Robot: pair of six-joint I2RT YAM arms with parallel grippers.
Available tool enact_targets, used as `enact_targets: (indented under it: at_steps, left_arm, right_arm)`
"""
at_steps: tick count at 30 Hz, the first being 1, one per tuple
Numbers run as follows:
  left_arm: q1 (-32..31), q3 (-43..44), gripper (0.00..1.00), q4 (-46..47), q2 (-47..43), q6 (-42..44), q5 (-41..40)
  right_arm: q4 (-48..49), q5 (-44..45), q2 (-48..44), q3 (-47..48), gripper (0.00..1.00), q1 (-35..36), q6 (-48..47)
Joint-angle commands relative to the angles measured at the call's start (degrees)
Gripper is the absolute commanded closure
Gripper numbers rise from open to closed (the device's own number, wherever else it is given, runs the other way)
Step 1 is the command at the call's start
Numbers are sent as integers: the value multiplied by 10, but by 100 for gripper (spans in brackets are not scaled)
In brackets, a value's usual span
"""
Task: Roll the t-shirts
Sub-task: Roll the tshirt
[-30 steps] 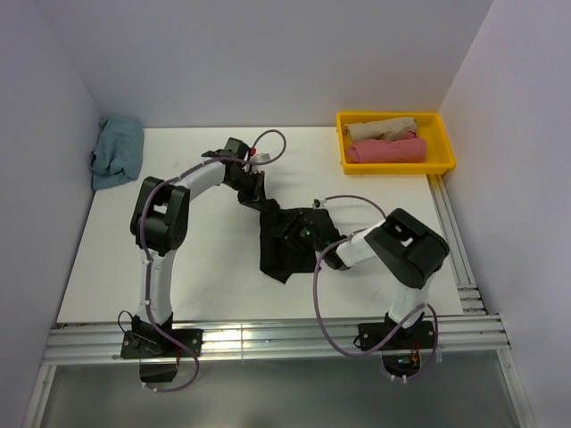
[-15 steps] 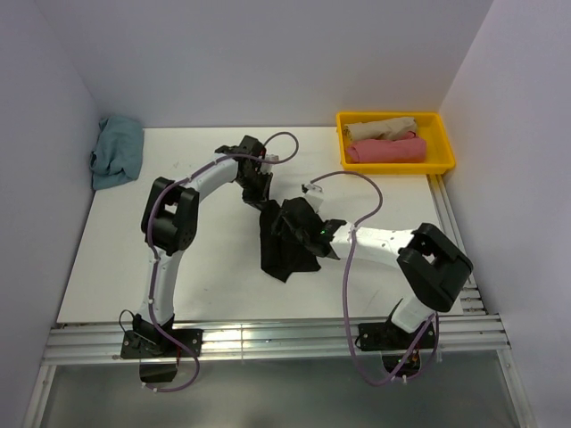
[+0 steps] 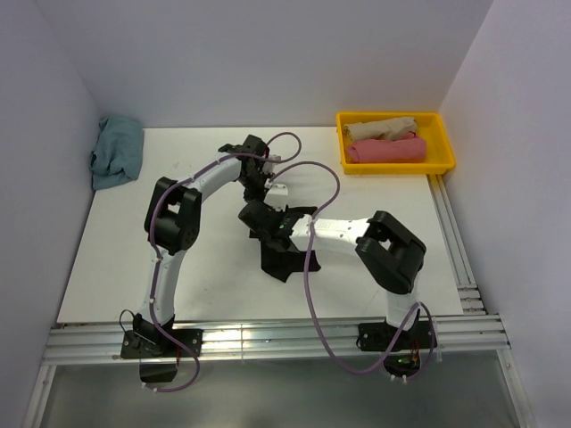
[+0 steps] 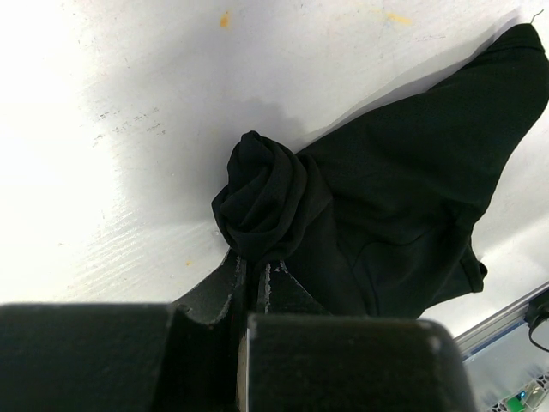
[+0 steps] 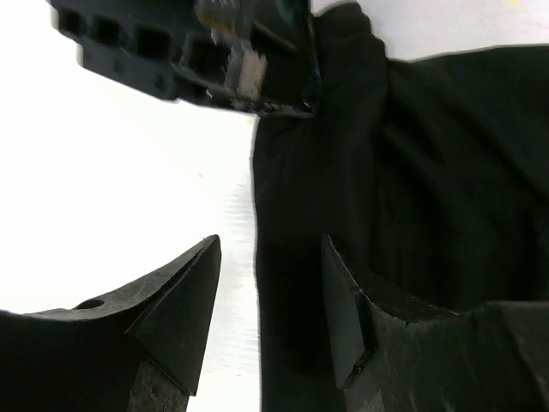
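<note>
Black t-shirt (image 4: 386, 189) — wad in left gripper (image 4: 255, 270), clear at wrist, obscured overhead

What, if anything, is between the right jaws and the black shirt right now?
Nothing visible. The right gripper hangs open right over the edge of the black shirt, bare table beside it. The left gripper, shut on a bunched corner of the shirt, is close beyond but not in between.

I saw a white table (image 3: 107, 267). On it lay a black shirt (image 3: 281, 260) in the middle, a blue shirt (image 3: 116, 152) far left, and a yellow tray (image 3: 393, 168) far right.
</note>
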Motion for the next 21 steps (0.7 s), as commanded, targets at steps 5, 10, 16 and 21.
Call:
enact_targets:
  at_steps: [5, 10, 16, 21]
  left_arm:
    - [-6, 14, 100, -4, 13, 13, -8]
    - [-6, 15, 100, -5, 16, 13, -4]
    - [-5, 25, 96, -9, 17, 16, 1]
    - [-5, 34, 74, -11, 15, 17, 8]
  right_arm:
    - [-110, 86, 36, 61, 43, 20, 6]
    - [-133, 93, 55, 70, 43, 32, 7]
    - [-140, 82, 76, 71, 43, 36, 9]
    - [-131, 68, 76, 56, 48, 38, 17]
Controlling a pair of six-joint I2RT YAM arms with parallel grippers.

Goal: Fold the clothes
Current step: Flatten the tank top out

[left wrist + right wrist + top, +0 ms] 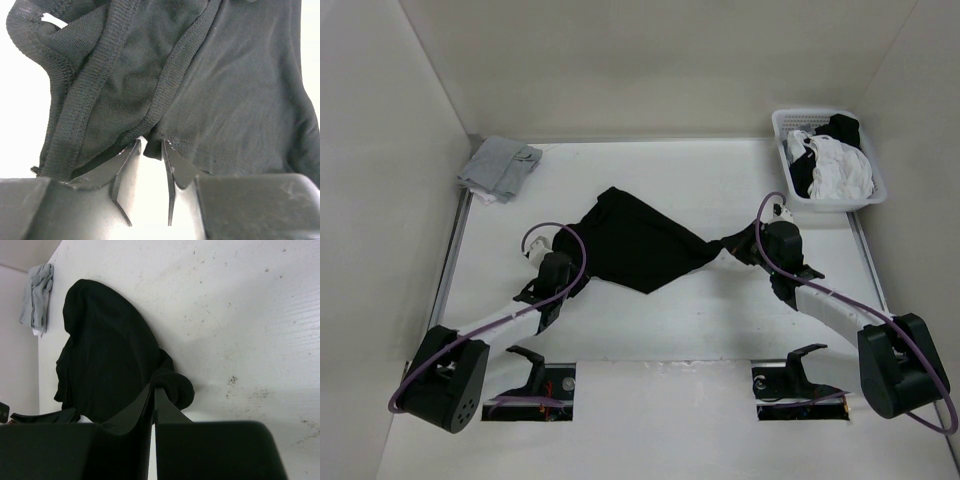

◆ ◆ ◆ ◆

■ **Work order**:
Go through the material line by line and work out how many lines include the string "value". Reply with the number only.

■ **Written answer**:
2